* _Work item_:
Could you please transcribe the data exactly, without the pictures?

##### Given information #####

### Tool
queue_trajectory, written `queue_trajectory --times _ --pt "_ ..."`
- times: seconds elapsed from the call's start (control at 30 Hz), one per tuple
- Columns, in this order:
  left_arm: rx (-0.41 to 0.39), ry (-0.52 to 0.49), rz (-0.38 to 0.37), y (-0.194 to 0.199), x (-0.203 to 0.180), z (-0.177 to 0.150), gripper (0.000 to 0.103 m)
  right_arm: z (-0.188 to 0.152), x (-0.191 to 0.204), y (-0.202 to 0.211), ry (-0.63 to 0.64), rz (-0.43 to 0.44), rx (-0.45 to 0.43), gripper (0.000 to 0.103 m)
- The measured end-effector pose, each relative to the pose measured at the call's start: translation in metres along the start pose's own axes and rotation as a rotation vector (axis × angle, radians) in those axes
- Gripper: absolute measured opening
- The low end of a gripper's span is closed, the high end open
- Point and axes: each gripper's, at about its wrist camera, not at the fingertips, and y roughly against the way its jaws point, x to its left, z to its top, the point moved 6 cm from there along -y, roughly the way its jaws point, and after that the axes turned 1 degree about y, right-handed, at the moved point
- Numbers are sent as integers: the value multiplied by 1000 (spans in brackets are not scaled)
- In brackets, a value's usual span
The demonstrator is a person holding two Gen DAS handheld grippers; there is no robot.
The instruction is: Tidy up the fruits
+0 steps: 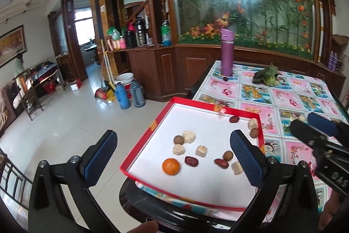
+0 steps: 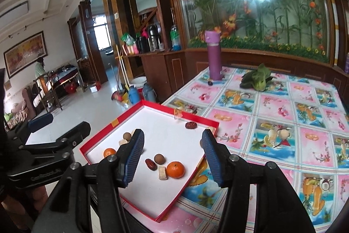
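Note:
A red-rimmed tray (image 1: pixel 141 143) (image 2: pixel 96 137) with a white floor lies at the table's near left corner. Scattered in it are a tangerine (image 1: pixel 171 166) (image 2: pixel 109 152), red dates (image 1: pixel 191 161), brown longans (image 1: pixel 178 139) and beige chunks (image 1: pixel 189 137). The right wrist view shows a second tangerine (image 2: pixel 175 169) beside a date (image 2: pixel 151 164), a longan (image 2: pixel 159 158) and a chunk (image 2: pixel 162 173). My left gripper (image 1: pixel 174 155) hangs open over the tray's near edge. Above the tray's right part, my right gripper (image 2: pixel 172 156) (image 1: pixel 309 123) is open too. Neither holds anything.
The table (image 1: pixel 283 102) (image 2: pixel 283 123) wears a pink and blue patterned cloth. At its far side stand a purple bottle (image 1: pixel 226 51) (image 2: pixel 213 58) and a leafy green vegetable (image 1: pixel 267 76) (image 2: pixel 257 79). Left of the tray is open floor with thermos flasks (image 1: pixel 123 97).

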Motion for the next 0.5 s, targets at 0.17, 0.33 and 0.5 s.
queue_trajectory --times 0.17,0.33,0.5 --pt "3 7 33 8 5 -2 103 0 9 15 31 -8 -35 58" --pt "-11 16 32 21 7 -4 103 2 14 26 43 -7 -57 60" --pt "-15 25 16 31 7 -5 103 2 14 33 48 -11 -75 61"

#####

* _Solution for this task_:
### Tool
queue_trajectory, written `queue_trajectory --times _ --pt "_ ..."`
- times: seconds elapsed from the call's start (control at 30 Hz), one per tuple
- Columns, in this order:
  left_arm: rx (-0.41 to 0.39), ry (-0.52 to 0.49), rz (-0.38 to 0.37), y (-0.194 to 0.199), x (-0.203 to 0.180), z (-0.177 to 0.150), gripper (0.000 to 0.103 m)
  right_arm: z (-0.188 to 0.152), x (-0.191 to 0.204), y (-0.202 to 0.211), ry (-0.63 to 0.64), rz (-0.43 to 0.44), rx (-0.45 to 0.43), gripper (0.000 to 0.103 m)
- The measured end-effector pose, each relative to the pose measured at the call's start: translation in metres along the start pose's own axes and rotation as a rotation vector (axis × angle, radians) in those axes
- Gripper: absolute measured opening
- The low end of a gripper's span is closed, the high end open
- Point and axes: each gripper's, at about its wrist camera, not at the fingertips, and y roughly against the way its jaws point, x to its left, z to its top, the point moved 6 cm from there along -y, roughly the way its jaws point, and after that the axes turned 1 degree about y, right-handed, at the moved point
- Numbers are sent as integers: the value multiplied by 1000 (spans in brackets are not scaled)
- In brackets, a value's usual span
The demonstrator is a person holding two Gen DAS handheld grippers; there is no robot.
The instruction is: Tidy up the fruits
+0 steps: 
+0 steps: 
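Note:
A red-rimmed tray (image 1: pixel 141 143) (image 2: pixel 96 137) with a white floor lies at the table's near left corner. Scattered in it are a tangerine (image 1: pixel 171 166) (image 2: pixel 109 152), red dates (image 1: pixel 191 161), brown longans (image 1: pixel 178 139) and beige chunks (image 1: pixel 189 137). The right wrist view shows a second tangerine (image 2: pixel 175 169) beside a date (image 2: pixel 151 164), a longan (image 2: pixel 159 158) and a chunk (image 2: pixel 162 173). My left gripper (image 1: pixel 174 155) hangs open over the tray's near edge. Above the tray's right part, my right gripper (image 2: pixel 172 156) (image 1: pixel 309 123) is open too. Neither holds anything.
The table (image 1: pixel 283 102) (image 2: pixel 283 123) wears a pink and blue patterned cloth. At its far side stand a purple bottle (image 1: pixel 226 51) (image 2: pixel 213 58) and a leafy green vegetable (image 1: pixel 267 76) (image 2: pixel 257 79). Left of the tray is open floor with thermos flasks (image 1: pixel 123 97).
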
Motion for the next 0.5 s, targets at 0.17, 0.33 and 0.5 s.
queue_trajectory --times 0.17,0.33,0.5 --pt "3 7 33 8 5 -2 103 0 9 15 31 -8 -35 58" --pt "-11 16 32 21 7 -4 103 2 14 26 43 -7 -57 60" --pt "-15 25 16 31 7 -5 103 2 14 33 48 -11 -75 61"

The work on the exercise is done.